Kirsten Oswald, East Renfrewshire MP, was among those to pay tribute to Ingrid, who spent her later years in Giffnock. 

Ms Oswald said: “I am so sad to hear this news. Ingrid Wuga, along with her husband, Henry, made a huge impact upon everyone they met. 

“Hundreds of children in East Renfrewshire have heard them talking about the Holocaust, and the lessons we need to learn. She was just a really lovely kind person.”

Ingrid married Henry, at Pollokshields synagogue in 1944. He had also escaped the Nazis on the Kindertransport, and they ran a catering business together for 30 years. They have two daughters, four grandsons and two great-grandsons.

Glasgow Times: Henry and Ingrid, pictured with Iain White, on a visit to Newlands Junior College in 2015 Henry and Ingrid, pictured with Iain White, on a visit to Newlands Junior College in 2015

Ingrid was awarded the British Empire Medal for services to Holocaust education and awareness last December.
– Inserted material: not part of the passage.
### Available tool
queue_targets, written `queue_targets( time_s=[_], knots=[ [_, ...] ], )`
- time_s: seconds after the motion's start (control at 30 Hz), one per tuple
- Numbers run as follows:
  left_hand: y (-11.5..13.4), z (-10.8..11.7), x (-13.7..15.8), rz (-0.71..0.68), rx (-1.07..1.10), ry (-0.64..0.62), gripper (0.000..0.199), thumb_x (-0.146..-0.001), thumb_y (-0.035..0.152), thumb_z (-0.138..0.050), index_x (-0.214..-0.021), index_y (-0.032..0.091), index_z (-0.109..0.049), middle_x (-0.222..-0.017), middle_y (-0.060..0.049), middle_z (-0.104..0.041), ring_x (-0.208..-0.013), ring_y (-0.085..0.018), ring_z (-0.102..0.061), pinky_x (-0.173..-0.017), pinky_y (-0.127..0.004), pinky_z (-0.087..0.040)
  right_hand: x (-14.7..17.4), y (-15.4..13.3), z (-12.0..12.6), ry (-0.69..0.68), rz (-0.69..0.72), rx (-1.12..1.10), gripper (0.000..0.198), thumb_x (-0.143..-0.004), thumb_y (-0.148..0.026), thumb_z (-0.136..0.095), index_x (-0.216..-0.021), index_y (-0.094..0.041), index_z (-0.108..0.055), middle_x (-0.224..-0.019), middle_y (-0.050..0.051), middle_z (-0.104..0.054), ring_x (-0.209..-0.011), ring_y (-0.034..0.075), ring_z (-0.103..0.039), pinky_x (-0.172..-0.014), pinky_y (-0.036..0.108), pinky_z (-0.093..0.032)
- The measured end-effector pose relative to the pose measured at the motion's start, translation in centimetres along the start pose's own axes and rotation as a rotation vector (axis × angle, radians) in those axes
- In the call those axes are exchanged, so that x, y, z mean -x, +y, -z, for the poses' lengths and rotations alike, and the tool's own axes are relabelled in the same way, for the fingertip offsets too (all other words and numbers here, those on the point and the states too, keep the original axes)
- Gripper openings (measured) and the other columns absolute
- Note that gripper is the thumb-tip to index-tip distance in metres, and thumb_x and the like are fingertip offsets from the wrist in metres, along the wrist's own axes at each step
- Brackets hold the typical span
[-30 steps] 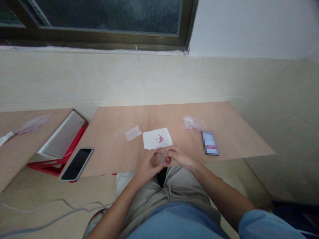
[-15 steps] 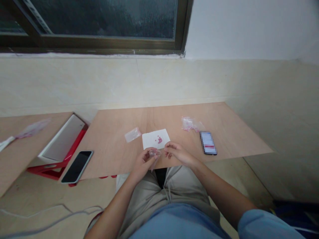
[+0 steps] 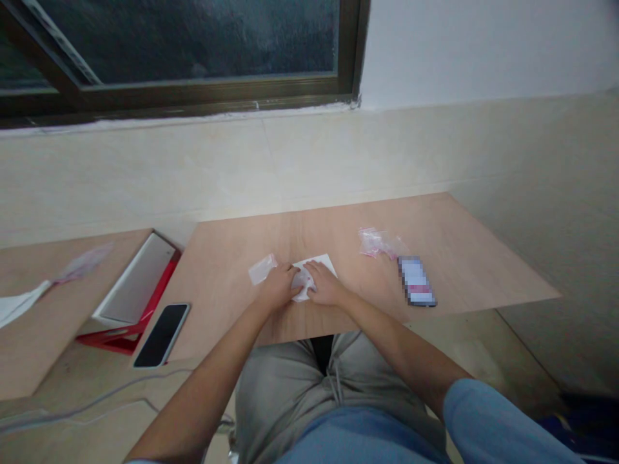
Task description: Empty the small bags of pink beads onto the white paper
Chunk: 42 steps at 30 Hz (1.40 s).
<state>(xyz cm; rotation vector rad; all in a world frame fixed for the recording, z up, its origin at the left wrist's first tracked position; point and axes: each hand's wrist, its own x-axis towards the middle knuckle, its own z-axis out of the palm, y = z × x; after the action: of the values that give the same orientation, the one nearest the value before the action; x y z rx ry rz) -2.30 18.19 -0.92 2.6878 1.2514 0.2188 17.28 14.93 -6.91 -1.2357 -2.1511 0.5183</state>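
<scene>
Both my hands are down on the white paper sheet point(image 3: 325, 263), which lies on the wooden board point(image 3: 464, 258). My left hand point(image 3: 279, 287) pinches a small clear bag point(image 3: 302, 281) against the sheet. My right hand point(image 3: 325, 285) lies over the sheet beside it, fingertips meeting the bag. The hands hide the pink beads on the paper, and I cannot see whether the right fingers hold anything. An empty clear bag point(image 3: 262, 269) lies just left of my left hand.
Small bags with pink contents point(image 3: 378, 242) and a phone with a lit screen point(image 3: 418, 282) lie to the right. A dark phone point(image 3: 162, 326) and a red-and-white box point(image 3: 134, 289) sit at the left, with a cable point(image 3: 72, 403) on the floor.
Both hands moved forward from the board's near edge onto the white sheet, taking the small clear bag along. The pink beads are now covered.
</scene>
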Motion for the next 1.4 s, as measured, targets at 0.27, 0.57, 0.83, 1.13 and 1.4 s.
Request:
queue_targets(
  time_s=[0.27,0.57,0.83,1.13,1.4],
  knots=[
    [0.7,0.6,-1.4,-0.15,-0.199,-0.056,0.043,-0.083,0.036,-0.072,-0.119,0.014,-0.064,-0.108,-0.016,-0.063,-0.106,-0.032,-0.056,-0.094,-0.044,-0.041,0.3,0.5,-0.9,-0.047,-0.009,0.168,0.071,-0.09,-0.03,-0.05,-0.153,-0.002,-0.032,-0.16,0.021,-0.031,-0.152,0.029,-0.02,-0.126,0.047,-0.011],
    [-1.0,1.3,0.2,0.21,0.702,0.135,0.048,-0.089,0.054,-0.062,-0.117,0.016,-0.07,-0.115,-0.013,-0.07,-0.106,-0.029,-0.064,-0.097,-0.041,-0.047,0.4,0.5,-1.0,-0.026,-0.019,0.163,0.064,-0.095,-0.03,-0.048,-0.152,-0.004,-0.036,-0.16,0.02,-0.032,-0.152,0.028,-0.021,-0.126,0.047,-0.011],
    [-6.1,3.2,1.7,0.509,1.049,0.43,0.061,-0.093,0.062,-0.049,-0.123,0.012,-0.065,-0.123,-0.016,-0.069,-0.108,-0.027,-0.066,-0.097,-0.042,-0.051,0.4,1.2,-1.3,0.095,-0.045,0.011,0.057,-0.097,-0.03,-0.049,-0.15,-0.01,-0.041,-0.156,0.017,-0.039,-0.149,0.026,-0.027,-0.125,0.046,-0.02],
    [-8.2,-2.9,1.4,0.238,0.061,0.193,0.066,-0.099,0.051,-0.038,-0.148,0.007,-0.042,-0.154,-0.021,-0.042,-0.144,-0.032,-0.037,-0.121,-0.05,-0.025,0.3,1.1,-1.3,0.128,-0.048,-0.1,0.053,-0.092,-0.026,-0.058,-0.143,-0.015,-0.049,-0.153,0.016,-0.042,-0.147,0.026,-0.032,-0.123,0.047,-0.025],
    [-8.2,-5.0,1.4,0.255,-0.125,0.169,0.078,-0.098,0.059,-0.033,-0.156,0.008,-0.029,-0.163,-0.021,-0.026,-0.153,-0.035,-0.018,-0.122,-0.057,-0.012,-2.5,6.0,2.5,0.35,-0.414,-0.592,0.035,-0.094,-0.037,-0.051,-0.122,-0.02,-0.063,-0.119,0.01,-0.068,-0.108,0.021,-0.065,-0.097,0.039,-0.051]
  ],
)
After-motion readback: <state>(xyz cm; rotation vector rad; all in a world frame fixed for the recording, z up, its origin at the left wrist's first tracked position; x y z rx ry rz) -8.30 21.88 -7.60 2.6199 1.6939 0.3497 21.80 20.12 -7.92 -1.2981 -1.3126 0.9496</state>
In the past five years more than 5,000 people have heard her testimony through the Holocaust Educational Trust’s outreach programme.

Karen Pollock CBE, chief executive of the Holocaust Educational Trust, said: “Ingrid was a Kindertransport Holocaust survivor who arrived in Britain at the age of 15 after being forced to flee her home and life in Germany.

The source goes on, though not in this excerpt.